Arrangée en 1936 par le chef d’orchestre Václav Talích et révisée par Václav Smetáček (1965),
la suite d’une vingtaine de minutes (qui compte deux grandes sections débutant toutes les deux
par un Andante) correspond à peu de choses près au premier acte tout entier qui réunit deux
tableaux : « Une forêt par une chaude journée » et « Dans la basse-cour du garde-chasse ». Le
premier évoque d’abord la forêt bruissante et mystérieuse. Le garde-chasse s’y endort, alors
qu’un grillon et une sauterelle s’amusent au son d’une tendre valse. Mais un crapaud poursuivi
par la renarde aboutit sur son nez. Le garde-chasse se réveille, attrape la renarde et l’emmène
chez lui. La libellule attristée par la disparition de son amie entreprend alors une petite danse
funèbre. Au deuxième tableau, entre autres péripéties, le fils du garde-chasse tourmente la
renarde, puis, à la tombée de la nuit, elle s’endort. Elle pleure dans son sommeil où, au son d’une
musique aux accents mélancoliques, elle semble se transformer en jeune fille. Puis c’est le lever
du jour et la basse-cour s’anime. Après avoir tenu un discours à saveur révolutionnaire et
féministe aux poules qui ne l’écoutent pas, elle les croquent et parvient à s’échapper.
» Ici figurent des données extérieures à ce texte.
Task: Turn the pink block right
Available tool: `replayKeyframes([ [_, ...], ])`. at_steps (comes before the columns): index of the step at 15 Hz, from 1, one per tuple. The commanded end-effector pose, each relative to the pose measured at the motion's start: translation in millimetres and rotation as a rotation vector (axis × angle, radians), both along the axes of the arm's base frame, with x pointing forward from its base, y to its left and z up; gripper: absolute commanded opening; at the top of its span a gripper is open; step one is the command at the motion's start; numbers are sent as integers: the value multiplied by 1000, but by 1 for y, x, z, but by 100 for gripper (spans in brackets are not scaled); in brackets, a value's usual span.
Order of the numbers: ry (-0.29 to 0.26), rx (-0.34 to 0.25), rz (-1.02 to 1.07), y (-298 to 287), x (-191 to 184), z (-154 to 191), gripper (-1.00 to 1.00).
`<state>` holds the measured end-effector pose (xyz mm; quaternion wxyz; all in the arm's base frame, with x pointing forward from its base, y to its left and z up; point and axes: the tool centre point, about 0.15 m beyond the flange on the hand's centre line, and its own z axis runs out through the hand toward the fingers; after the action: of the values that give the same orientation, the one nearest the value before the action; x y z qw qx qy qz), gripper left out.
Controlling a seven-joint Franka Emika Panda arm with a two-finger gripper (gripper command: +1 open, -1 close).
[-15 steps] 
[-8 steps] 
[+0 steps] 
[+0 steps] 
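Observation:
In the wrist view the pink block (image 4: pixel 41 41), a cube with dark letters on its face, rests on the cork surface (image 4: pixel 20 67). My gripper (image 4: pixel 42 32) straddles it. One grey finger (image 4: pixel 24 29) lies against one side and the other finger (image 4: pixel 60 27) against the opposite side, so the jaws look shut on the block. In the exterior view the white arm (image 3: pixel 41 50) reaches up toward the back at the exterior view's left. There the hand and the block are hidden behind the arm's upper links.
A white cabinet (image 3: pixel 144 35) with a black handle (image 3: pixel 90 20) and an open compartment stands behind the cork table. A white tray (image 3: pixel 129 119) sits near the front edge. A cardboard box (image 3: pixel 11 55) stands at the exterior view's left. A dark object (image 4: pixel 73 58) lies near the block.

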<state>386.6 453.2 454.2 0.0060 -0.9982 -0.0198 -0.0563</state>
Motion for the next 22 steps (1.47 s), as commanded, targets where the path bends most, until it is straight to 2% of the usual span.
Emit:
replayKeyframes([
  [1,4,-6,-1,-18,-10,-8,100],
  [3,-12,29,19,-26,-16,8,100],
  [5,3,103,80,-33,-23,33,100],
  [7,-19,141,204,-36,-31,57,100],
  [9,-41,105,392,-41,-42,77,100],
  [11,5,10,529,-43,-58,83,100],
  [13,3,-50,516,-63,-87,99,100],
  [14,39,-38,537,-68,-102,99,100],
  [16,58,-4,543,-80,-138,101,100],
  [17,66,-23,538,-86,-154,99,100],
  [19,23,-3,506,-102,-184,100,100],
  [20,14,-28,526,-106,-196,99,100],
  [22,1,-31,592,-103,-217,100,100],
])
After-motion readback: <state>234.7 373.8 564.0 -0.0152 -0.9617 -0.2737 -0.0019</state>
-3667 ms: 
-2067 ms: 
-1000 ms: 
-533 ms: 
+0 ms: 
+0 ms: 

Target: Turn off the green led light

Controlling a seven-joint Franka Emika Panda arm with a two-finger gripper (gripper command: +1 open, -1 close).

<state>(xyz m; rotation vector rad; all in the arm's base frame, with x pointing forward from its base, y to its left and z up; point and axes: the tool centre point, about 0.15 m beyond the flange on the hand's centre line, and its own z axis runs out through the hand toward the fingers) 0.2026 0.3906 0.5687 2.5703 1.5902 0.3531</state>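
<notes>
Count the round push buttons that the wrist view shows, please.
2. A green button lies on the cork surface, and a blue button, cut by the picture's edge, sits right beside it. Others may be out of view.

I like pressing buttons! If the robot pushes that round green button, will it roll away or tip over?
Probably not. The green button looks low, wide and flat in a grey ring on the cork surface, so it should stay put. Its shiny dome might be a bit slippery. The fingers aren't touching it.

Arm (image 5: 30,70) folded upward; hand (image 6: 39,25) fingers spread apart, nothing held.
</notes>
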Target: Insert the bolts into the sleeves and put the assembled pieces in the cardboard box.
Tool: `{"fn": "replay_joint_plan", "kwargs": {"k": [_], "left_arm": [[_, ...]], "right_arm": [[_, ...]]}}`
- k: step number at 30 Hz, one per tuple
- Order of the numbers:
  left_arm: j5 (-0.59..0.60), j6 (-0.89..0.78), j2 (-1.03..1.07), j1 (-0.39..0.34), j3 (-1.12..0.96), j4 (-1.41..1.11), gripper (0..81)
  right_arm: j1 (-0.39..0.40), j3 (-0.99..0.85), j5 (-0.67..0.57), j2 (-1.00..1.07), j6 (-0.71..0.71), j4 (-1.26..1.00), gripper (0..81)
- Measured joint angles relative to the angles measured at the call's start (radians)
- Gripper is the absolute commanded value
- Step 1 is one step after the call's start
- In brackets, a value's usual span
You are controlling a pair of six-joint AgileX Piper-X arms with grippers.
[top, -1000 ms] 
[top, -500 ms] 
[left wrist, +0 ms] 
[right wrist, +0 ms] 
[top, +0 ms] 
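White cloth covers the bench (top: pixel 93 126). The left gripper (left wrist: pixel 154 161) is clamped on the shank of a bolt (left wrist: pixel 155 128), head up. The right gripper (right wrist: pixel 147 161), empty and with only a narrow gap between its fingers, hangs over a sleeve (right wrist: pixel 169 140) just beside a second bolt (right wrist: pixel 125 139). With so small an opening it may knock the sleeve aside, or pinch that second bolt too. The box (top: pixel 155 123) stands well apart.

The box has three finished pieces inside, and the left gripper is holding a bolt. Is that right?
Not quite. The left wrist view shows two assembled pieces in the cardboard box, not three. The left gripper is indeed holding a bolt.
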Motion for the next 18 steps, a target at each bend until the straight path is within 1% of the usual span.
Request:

Ces pages témoignent sans conteste de l’invention mélodique et harmonique de Janáček qui use
ici d’un langage vaguement impressionnisme résultant notamment de sa découverte récente des
partitions de Debussy. Loin d’un réalisme qui serait purement descriptif, les évocations de bruits
d’insectes et d’animaux de la forêt s’y insèrent comme autant d’allusions fugitives.
Igor Stravinski
Oranienbaum (près de Saint-Pétersbourg), le 17 juin 1882
New York, le 6 avril 1971
L’Oiseau de feu, suite no 2 (1919)
Première partition élaborée de Stravinski destinée au ballet, L’Oiseau de feu, créé le 25 juin 1910
à l’Opéra de Paris, propulsa d’emblée son compositeur au rang de célébrité internationale. Il était
donc inévitable que, moins d’un an plus tard, le compositeur songe à en tirer une suite
d’orchestre. Publié en 1912, cette première suite reprend la partition originale qu’elle modifie
légèrement. Une deuxième suite, quelque peu différente de la première et recourant à un
orchestre sensiblement plus réduit, sera préparée en 1919. Cette deuxième version — celle que
nous entendrons ce soir — est la plus populaire des trois suites que Stravinski tirera de la
partition de son ballet. Il s’agit également d’une des suites les plus fréquemment jouées de tout le
répertoire orchestral.
Le compositeur déploie ici le meilleur de son talent créateur en offrant une musique empreinte
d’exotisme et de nuances somptueusement enchanteresses. Le pouvoir stravinskien de saisir et
de fixer une atmosphère se manifeste de part en part. Ainsi, l’ostinato vaguement hypnotique des
contrebasses que l’on entend au cours des premières mesures installe un climat nocturne,
funeste et mystérieux. Les vents, le célesta et les percussions dépeignent les couleurs
scintillantes de l’Oiseau de feu qui exécute sa danse. Le Finale glorieux, marqué par les accords
massifs et brillants des cuivres, ne laisse aucun doute quant à l’issue heureuse de l’histoire.
Inspiré d’une légende russe, ce conte de fée met en scène le chasseur Ivan, la princesse qu’il
sauve des griffes du redoutable monstre Katscheï et le merveilleux Oiseau de feu, mi-oiseau, mifemme.